El aguardiente goteaba alegremente por la boca del tubo y Reeves hizo una pausa para soplar las brasas. El vapor siseó en la válvula y mi monito, que estaba muy bien amaestrado, se apresuró a ofrecernos unos cuencos de aguardiente. Algunas cosas las aprendía sin dificultad.
—¿Qué crees que pasaría si en el campamento alguien se diera cuenta de que vivimos en un sistema socialista? —le pregunté a Reeves.
—Absolutamente nada. La mayor parte de esta gente pensaba de otro modo cuando vivía en Europa, pero aquí es diferente, porque la condición del éxito es la comunidad, aquí no se pueden probar otros sistemas, porque nos llevarían a la perdición. Si alguno de nosotros se pusiera a acumular propiedades y obligase a los demás a hacer los trabajos que a él le corresponden, el producto global sería menor y los más débiles se quedarían sin comida y sin alojamiento en condiciones. En estas circunstancias no podemos permitirnos hacer experimentos. Las sociedades industriales altamente desarrolladas pueden soportar la explotación, pero nuestro campamento no. Un signo claro de que el socialismo se ha realizado plenamente es que no necesitamos policía. El incidente entre Janne y Taylor ha sido el único caso hasta el momento en el que nos hubiese venido bien disponer de unas fuerzas del orden, pero una policía secreta, por ejemplo, no nos serviría de nada.
—Supongamos que dentro de varios siglos siguiésemos en esta isla. Primero habría una tribu, luego pasaríamos a ser un pueblo… ¿No te parece que el capitalismo a la europea acabaría por ganar?
Reeves se quedó pensativo unos instantes y luego me contestó:
—Podría ser, porque nosotros los pioneros venimos de Europa y les hablaríamos a nuestros hijos de nuestras raíces. Y en cuanto la producción aumentase, una vez satisfechas las necesidades básicas, quedaría un excedente que habría que repartir y administrar… Por el contrario, si fuésemos un pueblo autóctono, no creo que surgiese antagonismo alguno. Casi todos los pueblos primitivos viven según los principios del reparto igualitario y de la solidaridad. —El copiloto prosiguió—: Cuando regrese a Inglaterra, pienso hablarle a todo el mundo de este campamento. Me parece una experiencia de lo más interesante.
Le pregunté si creía que Robinson Crusoe era socialista.
—Pues de alguna manera lo fue. Compartió con Viernes tanto sus bienes como sus conocimientos y habilidades.

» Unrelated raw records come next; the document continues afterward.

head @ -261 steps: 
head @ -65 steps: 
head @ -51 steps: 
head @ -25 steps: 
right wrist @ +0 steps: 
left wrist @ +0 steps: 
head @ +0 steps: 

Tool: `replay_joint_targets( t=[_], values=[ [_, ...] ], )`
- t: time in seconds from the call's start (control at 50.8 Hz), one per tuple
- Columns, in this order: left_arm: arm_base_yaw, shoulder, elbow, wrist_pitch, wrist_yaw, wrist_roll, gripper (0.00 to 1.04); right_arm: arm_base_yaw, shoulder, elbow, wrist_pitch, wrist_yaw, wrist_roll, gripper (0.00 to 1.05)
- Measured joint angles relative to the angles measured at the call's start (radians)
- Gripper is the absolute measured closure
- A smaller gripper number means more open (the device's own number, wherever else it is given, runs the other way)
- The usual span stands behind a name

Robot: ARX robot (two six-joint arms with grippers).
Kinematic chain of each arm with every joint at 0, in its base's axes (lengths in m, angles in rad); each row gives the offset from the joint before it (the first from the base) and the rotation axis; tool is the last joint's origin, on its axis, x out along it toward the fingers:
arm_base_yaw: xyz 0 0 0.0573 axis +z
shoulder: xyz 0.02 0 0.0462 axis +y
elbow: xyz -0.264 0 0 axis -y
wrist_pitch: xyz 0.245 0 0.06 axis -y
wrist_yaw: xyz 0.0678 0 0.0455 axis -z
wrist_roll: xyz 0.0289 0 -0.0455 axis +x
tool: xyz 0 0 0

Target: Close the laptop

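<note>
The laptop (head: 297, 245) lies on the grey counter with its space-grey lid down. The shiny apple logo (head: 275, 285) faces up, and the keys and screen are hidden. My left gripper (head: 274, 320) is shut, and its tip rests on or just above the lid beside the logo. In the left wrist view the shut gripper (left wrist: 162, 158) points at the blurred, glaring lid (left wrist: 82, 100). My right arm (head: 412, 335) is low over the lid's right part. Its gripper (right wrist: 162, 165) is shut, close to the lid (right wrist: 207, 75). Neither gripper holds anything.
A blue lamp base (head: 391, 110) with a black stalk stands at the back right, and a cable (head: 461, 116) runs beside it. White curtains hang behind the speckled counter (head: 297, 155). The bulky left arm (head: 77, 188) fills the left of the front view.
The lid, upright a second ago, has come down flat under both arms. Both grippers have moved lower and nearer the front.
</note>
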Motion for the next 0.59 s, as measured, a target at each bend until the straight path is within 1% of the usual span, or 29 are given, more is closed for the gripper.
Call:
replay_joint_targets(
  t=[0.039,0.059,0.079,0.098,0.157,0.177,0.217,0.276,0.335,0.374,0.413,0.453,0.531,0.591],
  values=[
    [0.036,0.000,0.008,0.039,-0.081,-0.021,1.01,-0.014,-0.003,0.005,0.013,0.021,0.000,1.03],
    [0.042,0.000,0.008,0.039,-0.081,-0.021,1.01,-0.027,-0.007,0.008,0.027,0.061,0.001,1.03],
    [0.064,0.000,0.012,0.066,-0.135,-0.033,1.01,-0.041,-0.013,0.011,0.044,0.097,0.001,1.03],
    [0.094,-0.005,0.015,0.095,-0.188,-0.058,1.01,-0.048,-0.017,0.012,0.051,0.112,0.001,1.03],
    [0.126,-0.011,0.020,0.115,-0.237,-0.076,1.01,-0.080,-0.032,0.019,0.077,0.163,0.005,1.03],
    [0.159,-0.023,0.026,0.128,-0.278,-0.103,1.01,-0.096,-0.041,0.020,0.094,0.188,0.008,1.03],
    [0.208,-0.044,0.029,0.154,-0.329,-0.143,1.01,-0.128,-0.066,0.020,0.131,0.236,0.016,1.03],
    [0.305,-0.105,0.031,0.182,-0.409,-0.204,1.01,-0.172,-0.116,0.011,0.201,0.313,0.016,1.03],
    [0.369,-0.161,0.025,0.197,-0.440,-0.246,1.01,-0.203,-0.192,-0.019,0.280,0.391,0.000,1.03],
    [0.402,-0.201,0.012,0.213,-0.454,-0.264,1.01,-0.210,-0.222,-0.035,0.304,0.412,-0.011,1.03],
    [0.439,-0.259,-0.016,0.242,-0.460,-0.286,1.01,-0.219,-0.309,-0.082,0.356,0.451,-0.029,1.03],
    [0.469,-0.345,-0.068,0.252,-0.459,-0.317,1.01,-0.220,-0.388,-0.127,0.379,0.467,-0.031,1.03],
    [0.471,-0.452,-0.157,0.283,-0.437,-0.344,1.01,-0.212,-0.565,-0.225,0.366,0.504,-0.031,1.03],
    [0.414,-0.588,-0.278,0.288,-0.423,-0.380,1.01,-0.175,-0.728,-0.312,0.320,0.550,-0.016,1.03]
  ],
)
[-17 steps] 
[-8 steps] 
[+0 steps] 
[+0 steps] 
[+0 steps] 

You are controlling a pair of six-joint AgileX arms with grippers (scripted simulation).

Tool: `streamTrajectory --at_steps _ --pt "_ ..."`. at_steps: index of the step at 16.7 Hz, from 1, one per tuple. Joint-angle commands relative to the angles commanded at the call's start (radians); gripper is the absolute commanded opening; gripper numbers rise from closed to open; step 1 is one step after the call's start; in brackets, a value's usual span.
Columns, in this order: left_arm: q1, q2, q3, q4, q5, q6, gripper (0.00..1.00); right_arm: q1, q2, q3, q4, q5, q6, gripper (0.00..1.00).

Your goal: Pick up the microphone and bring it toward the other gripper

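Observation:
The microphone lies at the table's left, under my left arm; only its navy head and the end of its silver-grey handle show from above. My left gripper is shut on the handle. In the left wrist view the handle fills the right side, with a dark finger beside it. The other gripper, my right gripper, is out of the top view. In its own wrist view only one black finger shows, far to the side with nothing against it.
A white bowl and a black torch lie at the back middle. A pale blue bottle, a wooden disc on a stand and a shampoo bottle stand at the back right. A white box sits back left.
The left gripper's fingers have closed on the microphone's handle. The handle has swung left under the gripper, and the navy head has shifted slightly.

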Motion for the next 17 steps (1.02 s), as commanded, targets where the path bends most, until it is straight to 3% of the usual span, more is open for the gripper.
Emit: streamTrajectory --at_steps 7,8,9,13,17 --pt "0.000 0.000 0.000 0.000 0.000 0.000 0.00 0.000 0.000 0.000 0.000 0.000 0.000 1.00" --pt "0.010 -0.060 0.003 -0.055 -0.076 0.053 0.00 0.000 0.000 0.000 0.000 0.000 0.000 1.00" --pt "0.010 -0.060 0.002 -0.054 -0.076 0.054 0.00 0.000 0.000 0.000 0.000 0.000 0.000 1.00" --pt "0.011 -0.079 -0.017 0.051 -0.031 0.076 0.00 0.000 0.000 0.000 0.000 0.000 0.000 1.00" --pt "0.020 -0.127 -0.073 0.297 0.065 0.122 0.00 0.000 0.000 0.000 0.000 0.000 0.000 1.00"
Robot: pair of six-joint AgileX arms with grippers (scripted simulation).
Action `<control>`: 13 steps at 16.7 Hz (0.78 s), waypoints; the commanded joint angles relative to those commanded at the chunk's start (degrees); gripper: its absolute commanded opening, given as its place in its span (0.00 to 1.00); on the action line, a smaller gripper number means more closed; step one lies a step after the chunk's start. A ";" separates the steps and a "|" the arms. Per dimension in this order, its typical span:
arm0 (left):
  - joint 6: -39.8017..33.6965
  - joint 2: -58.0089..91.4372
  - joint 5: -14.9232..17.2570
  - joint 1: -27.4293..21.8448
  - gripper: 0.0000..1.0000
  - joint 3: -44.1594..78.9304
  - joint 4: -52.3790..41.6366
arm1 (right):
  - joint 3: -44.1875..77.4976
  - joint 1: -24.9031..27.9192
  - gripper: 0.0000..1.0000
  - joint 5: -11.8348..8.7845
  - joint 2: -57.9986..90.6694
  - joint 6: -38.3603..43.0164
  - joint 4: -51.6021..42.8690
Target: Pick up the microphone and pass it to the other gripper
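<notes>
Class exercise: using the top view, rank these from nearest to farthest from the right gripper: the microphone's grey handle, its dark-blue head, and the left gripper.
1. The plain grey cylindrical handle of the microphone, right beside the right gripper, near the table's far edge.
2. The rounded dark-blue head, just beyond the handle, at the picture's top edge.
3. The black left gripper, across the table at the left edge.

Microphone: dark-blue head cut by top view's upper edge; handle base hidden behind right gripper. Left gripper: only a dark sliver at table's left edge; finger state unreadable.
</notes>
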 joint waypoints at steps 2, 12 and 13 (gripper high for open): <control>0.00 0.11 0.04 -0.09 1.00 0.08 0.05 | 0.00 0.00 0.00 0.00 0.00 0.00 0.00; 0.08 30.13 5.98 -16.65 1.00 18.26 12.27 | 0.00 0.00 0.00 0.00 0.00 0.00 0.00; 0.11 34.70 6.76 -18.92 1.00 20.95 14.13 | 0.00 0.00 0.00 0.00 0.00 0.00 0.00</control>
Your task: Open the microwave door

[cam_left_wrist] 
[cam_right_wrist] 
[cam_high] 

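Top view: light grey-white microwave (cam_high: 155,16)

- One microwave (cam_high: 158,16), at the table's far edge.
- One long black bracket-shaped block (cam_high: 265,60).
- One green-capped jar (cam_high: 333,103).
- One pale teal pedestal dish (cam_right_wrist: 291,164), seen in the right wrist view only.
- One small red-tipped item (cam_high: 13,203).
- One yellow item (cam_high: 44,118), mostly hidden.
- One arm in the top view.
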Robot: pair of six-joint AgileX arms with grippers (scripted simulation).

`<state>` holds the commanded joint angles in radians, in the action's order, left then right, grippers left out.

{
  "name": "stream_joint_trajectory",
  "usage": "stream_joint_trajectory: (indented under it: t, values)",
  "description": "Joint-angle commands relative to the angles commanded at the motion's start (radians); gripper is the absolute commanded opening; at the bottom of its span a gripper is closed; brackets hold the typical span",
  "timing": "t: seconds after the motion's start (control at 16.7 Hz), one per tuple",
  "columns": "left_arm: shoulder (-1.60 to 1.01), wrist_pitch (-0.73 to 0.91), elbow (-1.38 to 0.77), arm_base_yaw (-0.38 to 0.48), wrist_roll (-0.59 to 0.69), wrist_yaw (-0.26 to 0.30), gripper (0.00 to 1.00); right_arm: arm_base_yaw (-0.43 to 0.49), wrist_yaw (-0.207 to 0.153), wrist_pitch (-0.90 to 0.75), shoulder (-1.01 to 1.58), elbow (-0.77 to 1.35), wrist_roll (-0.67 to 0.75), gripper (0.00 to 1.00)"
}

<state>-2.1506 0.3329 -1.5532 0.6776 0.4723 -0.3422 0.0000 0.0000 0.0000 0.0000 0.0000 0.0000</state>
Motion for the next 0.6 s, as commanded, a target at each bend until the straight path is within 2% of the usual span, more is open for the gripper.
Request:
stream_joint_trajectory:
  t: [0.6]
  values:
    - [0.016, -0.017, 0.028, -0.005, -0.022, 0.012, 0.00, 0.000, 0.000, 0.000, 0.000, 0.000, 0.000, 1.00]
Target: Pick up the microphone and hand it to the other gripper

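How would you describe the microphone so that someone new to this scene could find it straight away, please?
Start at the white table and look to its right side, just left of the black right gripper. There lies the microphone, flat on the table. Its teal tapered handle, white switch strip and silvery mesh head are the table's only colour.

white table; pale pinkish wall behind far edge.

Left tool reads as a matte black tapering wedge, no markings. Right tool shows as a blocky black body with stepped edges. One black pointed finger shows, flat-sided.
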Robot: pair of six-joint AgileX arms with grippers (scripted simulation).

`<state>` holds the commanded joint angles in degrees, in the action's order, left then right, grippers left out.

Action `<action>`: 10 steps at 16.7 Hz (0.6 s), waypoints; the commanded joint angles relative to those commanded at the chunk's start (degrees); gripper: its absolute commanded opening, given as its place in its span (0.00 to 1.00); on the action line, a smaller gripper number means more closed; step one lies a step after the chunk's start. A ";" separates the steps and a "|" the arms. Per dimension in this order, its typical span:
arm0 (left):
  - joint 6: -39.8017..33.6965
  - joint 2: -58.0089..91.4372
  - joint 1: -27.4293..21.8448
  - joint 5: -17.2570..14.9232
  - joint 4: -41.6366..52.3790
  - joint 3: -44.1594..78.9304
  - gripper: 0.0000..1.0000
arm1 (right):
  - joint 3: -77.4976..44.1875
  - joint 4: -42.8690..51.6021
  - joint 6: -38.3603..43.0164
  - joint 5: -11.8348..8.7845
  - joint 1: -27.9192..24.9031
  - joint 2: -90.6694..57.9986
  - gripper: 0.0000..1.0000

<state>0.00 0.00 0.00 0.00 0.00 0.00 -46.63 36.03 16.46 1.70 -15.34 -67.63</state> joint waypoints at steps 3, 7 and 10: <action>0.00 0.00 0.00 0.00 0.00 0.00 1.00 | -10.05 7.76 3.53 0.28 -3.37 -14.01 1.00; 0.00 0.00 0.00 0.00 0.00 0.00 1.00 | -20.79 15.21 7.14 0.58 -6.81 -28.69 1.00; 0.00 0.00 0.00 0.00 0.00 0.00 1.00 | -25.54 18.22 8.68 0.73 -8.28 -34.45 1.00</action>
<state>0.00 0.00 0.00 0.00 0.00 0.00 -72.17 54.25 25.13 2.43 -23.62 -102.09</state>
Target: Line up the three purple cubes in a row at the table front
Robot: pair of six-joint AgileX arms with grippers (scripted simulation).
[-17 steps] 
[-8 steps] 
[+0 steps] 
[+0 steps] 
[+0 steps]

Aunque me parece que su papel en la isla era más de amo que otra cosa, con Viernes de camarada, pero también de criado… Vaya, que por lo que respectaba a sus relaciones personales Robinson era un poquito feudalista. Pero había llegado solo a la isla y Viernes llegó más tarde. Él formó una familia y nosotros una tribu. Si un día se nos presentase en el campamento un Robinson por el estilo, dudo mucho que pudiese convivir con nosotros sin complicaciones como si fuésemos Viernes. Nadie le daría el puesto de jefe de la tribu así, sin más…
—La comadrona morena lo pondría a currar inmediatamente.
—Sin duda. Y estoy convencido de que Robinson le obedecería sin rechistar, pues no tenía nada de tonto.